▶ **WHAT THIS TASK INVOLVES**: The whole of the data is to be duplicated precisely.

################

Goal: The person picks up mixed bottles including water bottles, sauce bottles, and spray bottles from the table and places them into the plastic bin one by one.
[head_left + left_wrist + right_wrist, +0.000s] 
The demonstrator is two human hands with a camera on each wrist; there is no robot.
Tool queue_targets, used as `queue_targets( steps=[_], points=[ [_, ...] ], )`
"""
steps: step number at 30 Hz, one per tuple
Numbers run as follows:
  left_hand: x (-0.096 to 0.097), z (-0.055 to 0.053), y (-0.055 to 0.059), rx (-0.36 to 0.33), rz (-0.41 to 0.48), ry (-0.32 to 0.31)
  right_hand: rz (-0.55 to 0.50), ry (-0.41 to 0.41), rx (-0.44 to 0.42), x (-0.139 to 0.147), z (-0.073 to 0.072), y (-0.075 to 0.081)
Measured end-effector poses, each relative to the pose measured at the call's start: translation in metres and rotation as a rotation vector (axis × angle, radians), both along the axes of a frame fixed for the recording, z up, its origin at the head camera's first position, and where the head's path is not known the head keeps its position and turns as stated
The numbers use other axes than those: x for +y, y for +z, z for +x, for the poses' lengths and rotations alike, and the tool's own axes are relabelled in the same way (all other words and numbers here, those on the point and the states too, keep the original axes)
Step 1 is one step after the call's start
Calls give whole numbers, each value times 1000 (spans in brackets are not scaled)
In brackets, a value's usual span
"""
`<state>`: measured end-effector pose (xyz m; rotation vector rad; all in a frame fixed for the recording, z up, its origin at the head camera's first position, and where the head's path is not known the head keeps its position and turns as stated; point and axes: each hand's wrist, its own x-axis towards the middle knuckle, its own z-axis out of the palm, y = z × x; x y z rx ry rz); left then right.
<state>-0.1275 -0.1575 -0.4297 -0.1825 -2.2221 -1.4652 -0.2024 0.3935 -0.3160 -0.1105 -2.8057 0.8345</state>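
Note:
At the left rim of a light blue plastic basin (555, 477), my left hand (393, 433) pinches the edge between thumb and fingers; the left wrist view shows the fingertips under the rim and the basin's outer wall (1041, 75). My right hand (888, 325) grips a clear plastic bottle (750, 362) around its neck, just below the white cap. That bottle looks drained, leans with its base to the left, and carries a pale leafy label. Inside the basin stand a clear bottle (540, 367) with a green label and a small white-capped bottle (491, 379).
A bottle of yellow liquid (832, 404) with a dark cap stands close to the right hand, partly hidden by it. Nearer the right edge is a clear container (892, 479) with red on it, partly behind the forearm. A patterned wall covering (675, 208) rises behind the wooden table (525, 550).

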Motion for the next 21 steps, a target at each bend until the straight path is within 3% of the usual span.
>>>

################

▶ **FINISHED TASK**:
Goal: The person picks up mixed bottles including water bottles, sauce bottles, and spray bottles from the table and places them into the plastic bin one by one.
[head_left + left_wrist + right_wrist, +0.000s] 
The demonstrator is two human hands with a camera on each wrist; there is no robot.
Tool queue_targets, used as `queue_targets( steps=[_], points=[ [_, ...] ], )`
"""
steps: step number at 30 Hz, one per tuple
Numbers run as follows:
  left_hand: x (-0.096 to 0.097), z (-0.055 to 0.053), y (-0.055 to 0.059), rx (-0.36 to 0.33), rz (-0.41 to 0.48), ry (-0.32 to 0.31)
  right_hand: rz (-0.55 to 0.50), ry (-0.41 to 0.41), rx (-0.44 to 0.42), x (-0.139 to 0.147), z (-0.073 to 0.072), y (-0.075 to 0.081)
Measured end-effector poses, each relative to the pose measured at the call's start: translation in metres and rotation as a rotation vector (axis × angle, radians), both along the axes of a frame fixed for the recording, z up, its origin at the head camera's first position, and where the head's path is not known the head keeps its position and turns as stated
The numbers use other axes than those: x for +y, y for +z, z for +x, for the poses' lengths and rotations alike, and the tool's own axes are relabelled in the same way (all other words and numbers here, those on the point and the states too, keep the original axes)
Step 1 is one step after the call's start
Calls give whole numbers, each value times 1000 (spans in brackets are not scaled)
In brackets, a value's usual span
"""
`<state>`: measured end-effector pose (xyz m; rotation vector rad; all in a frame fixed for the recording, z up, its origin at the head camera's first position, and where the head's path is not known the head keeps its position and turns as stated; point and axes: each hand's wrist, its own x-axis towards the middle knuckle, its own z-axis out of the palm, y = z × x; x y z rx ry rz); left then right.
<state>-0.1275 -0.1575 -0.4297 -0.1825 -2.2221 -1.4652 -0.2024 0.3935 -0.3160 -0.1105 -2.8057 0.8345</state>
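Note:
At the left rim of a light blue plastic basin (555, 477), my left hand (393, 433) pinches the edge between thumb and fingers; the left wrist view shows the fingertips under the rim and the basin's outer wall (1041, 75). My right hand (888, 325) grips a clear plastic bottle (750, 362) around its neck, just below the white cap. That bottle looks drained, leans with its base to the left, and carries a pale leafy label. Inside the basin stand a clear bottle (540, 367) with a green label and a small white-capped bottle (491, 379).
A bottle of yellow liquid (832, 404) with a dark cap stands close to the right hand, partly hidden by it. Nearer the right edge is a clear container (892, 479) with red on it, partly behind the forearm. A patterned wall covering (675, 208) rises behind the wooden table (525, 550).
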
Motion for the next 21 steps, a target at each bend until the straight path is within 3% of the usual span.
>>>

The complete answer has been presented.